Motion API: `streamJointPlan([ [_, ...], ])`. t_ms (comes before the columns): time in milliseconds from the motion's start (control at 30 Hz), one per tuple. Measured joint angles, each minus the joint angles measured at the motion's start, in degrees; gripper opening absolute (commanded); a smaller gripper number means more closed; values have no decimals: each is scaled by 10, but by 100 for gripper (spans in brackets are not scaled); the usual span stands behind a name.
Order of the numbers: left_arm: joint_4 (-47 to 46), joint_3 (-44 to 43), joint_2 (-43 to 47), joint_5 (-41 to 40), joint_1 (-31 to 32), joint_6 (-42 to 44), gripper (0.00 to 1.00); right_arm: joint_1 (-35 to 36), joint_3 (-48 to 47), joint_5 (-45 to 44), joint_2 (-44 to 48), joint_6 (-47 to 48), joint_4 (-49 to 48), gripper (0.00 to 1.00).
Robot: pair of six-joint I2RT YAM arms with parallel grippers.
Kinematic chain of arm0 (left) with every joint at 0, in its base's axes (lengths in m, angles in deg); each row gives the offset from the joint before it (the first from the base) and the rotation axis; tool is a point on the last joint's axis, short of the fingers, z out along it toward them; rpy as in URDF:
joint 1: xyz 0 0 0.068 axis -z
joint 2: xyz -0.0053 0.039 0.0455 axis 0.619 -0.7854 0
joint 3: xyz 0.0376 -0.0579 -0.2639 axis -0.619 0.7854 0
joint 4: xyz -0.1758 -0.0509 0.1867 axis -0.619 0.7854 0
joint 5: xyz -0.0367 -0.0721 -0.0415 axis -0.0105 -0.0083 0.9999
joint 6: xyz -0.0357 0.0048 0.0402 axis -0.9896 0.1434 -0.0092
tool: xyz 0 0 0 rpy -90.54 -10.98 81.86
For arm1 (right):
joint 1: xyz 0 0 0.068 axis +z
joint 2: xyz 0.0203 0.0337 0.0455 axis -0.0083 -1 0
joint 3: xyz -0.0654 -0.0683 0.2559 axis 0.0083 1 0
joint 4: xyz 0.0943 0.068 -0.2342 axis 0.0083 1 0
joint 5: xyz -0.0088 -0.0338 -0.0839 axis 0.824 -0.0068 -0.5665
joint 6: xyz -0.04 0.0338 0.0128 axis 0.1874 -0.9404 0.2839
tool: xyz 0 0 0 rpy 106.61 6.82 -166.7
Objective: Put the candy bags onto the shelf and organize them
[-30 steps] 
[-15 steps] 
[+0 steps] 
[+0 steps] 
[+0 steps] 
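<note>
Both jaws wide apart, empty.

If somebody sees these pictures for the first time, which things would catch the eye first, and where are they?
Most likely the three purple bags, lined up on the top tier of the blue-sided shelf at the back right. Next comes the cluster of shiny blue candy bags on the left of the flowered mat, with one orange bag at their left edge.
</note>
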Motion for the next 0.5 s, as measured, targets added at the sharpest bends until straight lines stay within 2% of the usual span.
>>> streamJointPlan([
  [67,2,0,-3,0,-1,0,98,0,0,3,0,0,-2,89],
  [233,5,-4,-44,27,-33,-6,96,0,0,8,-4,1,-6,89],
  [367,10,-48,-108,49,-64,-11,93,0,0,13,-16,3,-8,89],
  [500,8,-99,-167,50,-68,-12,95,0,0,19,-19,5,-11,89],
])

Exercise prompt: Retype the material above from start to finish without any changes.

Your response:
Motion API: `streamJointPlan([ [_, ...], ])`. t_ms (comes before the columns): time in milliseconds from the motion's start (control at 30 Hz), one per tuple. Measured joint angles, each minus the joint angles measured at the motion's start, in degrees; gripper opening absolute (commanded); a smaller gripper number means more closed; values have no decimals: each is scaled by 10, but by 100 for gripper (spans in brackets are not scaled); the usual span stands behind a name.
Order of the numbers: left_arm: joint_4 (-47 to 46), joint_3 (-44 to 43), joint_2 (-43 to 47), joint_5 (-41 to 40), joint_1 (-31 to 32), joint_6 (-42 to 44), gripper (0.00 to 1.00); right_arm: joint_1 (-35 to 36), joint_3 (-48 to 47), joint_5 (-45 to 44), joint_2 (-44 to 48), joint_6 (-47 to 48), joint_4 (-49 to 48), gripper (0.00 to 1.00).
Robot: pair of six-joint I2RT YAM arms with parallel grippers.
Kinematic chain of arm0 (left) with every joint at 0, in its base's axes (lengths in m, angles in deg); each row gives the offset from the joint before it (the first from the base) and the rotation axis; tool is a point on the last joint's axis, short of the fingers, z out along it toward them; rpy as in URDF:
joint 1: xyz 0 0 0.068 axis -z
joint 2: xyz -0.0053 0.039 0.0455 axis 0.619 -0.7854 0
joint 3: xyz 0.0376 -0.0579 -0.2639 axis -0.619 0.7854 0
joint 4: xyz -0.1758 -0.0509 0.1867 axis -0.619 0.7854 0
joint 5: xyz -0.0367 -0.0721 -0.0415 axis -0.0105 -0.0083 0.9999
joint 6: xyz -0.0357 0.0048 0.0402 axis -0.9896 0.1434 -0.0092
tool: xyz 0 0 0 rpy -90.54 -10.98 81.86
For arm1 (right):
joint 1: xyz 0 0 0.068 axis +z
joint 2: xyz 0.0203 0.0337 0.0455 axis -0.0083 -1 0
joint 3: xyz -0.0654 -0.0683 0.2559 axis 0.0083 1 0
joint 4: xyz 0.0943 0.068 -0.2342 axis 0.0083 1 0
joint 5: xyz -0.0088 -0.0338 -0.0839 axis 0.824 -0.0068 -0.5665
joint 6: xyz -0.04 0.0338 0.0128 axis 0.1874 -0.9404 0.2839
tool: xyz 0 0 0 rpy 106.61 6.82 -166.7
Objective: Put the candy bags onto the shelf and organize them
[-30 steps] 
[-15 steps] 
[+0 steps] 
[+0 steps] 
[+0 steps] 
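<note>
Both jaws wide apart, empty.

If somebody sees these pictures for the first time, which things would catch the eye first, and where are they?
Most likely the three purple bags, lined up on the top tier of the blue-sided shelf at the back right. Next comes the cluster of shiny blue candy bags on the left of the flowered mat, with one orange bag at their left edge.
</note>
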Motion for the next 0.5 s, as measured, targets added at the sharpest bends until straight lines stay within 2% of the usual span.
>>> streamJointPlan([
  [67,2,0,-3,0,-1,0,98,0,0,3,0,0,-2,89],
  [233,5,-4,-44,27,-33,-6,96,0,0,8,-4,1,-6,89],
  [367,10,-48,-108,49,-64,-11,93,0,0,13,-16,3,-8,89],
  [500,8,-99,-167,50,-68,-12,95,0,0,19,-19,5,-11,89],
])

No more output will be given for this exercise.